*** Given information ***

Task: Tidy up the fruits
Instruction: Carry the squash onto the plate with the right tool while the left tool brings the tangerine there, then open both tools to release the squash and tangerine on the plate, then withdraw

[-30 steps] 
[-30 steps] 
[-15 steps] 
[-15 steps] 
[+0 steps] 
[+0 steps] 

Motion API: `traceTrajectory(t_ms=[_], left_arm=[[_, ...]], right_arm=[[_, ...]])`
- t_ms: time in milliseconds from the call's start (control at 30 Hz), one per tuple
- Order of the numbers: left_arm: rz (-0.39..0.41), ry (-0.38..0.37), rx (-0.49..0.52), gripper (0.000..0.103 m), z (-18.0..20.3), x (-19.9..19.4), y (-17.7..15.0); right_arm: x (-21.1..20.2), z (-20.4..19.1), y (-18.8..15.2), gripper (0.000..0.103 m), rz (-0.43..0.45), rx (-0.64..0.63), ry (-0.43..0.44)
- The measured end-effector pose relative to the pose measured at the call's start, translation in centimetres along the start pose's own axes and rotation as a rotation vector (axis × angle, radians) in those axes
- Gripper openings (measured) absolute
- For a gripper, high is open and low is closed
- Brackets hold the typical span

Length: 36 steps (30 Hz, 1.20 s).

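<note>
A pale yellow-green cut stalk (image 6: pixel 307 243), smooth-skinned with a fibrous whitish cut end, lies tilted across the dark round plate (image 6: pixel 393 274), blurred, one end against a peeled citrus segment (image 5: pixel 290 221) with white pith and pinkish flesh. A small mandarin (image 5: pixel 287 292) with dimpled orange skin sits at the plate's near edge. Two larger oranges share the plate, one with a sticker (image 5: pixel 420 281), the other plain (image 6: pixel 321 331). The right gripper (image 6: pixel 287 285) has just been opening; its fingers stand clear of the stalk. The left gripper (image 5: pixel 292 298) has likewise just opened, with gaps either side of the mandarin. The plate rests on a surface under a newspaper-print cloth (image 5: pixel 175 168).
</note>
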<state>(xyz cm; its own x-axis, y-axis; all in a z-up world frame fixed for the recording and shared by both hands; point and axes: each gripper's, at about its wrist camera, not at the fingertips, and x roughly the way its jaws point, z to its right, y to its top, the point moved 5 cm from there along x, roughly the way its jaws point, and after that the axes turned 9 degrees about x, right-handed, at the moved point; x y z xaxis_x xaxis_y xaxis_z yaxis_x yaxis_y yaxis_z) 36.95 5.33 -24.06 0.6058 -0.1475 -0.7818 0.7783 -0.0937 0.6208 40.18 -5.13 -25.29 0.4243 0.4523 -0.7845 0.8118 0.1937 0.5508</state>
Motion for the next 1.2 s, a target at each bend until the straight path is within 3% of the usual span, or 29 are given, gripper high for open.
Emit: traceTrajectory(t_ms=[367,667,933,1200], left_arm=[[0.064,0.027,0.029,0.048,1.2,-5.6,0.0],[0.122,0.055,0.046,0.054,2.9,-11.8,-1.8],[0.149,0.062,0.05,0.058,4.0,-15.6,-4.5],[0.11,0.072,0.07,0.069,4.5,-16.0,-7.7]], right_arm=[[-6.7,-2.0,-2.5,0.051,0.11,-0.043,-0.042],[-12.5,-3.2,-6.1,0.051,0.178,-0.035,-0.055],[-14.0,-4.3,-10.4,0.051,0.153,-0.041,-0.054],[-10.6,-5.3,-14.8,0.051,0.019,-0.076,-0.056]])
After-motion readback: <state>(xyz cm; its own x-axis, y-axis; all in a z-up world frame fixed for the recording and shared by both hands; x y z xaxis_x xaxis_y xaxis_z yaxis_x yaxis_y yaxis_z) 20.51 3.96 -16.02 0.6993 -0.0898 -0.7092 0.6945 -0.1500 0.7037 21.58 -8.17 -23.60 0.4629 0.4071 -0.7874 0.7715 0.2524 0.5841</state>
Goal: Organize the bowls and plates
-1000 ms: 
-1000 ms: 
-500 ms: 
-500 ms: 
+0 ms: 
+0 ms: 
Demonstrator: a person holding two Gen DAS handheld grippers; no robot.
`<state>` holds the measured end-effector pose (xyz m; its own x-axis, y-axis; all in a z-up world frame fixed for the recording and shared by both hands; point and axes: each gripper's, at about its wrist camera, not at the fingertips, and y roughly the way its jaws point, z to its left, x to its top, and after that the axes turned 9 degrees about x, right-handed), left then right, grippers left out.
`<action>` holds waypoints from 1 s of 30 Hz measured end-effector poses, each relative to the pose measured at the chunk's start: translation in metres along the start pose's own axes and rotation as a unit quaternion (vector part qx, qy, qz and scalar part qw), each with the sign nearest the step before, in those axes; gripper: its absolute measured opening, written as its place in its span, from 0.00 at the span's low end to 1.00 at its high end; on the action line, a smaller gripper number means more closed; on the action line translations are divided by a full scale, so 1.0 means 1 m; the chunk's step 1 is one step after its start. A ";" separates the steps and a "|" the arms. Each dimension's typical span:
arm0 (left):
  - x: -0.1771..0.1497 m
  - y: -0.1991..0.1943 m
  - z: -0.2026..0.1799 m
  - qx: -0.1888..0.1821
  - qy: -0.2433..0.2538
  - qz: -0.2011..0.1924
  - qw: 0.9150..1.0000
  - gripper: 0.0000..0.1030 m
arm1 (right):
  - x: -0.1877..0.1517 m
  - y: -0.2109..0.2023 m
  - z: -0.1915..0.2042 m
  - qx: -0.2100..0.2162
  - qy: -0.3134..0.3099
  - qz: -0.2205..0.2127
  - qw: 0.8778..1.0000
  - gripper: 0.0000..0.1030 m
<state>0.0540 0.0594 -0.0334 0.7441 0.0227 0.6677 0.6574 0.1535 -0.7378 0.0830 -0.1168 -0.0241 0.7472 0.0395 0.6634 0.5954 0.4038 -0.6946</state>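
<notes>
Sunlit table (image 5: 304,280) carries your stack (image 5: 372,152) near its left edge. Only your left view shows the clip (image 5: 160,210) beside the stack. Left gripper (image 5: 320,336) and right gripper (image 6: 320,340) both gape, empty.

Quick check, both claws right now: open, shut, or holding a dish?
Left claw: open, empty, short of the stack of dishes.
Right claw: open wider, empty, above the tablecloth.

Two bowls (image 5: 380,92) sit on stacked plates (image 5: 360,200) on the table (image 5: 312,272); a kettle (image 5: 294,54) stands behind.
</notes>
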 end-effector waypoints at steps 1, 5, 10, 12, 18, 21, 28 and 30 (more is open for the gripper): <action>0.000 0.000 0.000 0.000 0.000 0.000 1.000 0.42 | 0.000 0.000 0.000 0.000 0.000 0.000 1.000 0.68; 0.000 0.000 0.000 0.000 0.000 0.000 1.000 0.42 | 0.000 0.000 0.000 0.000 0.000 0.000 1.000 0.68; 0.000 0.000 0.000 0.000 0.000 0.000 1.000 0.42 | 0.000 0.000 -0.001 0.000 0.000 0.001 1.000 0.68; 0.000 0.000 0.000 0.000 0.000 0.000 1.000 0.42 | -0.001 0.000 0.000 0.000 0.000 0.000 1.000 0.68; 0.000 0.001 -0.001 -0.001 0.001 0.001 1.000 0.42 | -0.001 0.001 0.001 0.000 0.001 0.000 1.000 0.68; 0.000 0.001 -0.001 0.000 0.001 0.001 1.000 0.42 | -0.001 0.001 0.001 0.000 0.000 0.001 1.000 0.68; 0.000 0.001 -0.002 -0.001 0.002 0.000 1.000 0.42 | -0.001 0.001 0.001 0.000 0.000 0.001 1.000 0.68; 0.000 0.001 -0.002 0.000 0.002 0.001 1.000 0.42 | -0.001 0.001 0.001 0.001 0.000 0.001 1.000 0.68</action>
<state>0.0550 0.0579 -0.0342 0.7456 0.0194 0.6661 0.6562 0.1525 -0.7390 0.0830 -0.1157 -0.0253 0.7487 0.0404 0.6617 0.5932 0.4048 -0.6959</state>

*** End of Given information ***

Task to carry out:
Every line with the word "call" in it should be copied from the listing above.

Exercise result:
- t_ms: time in milliseconds from the call's start (control at 30 Hz), one per tuple
- The measured end-effector pose relative to the pose measured at the call's start, translation in centimetres along the start pose's own axes and rotation as a rotation vector (axis × angle, radians) in those axes

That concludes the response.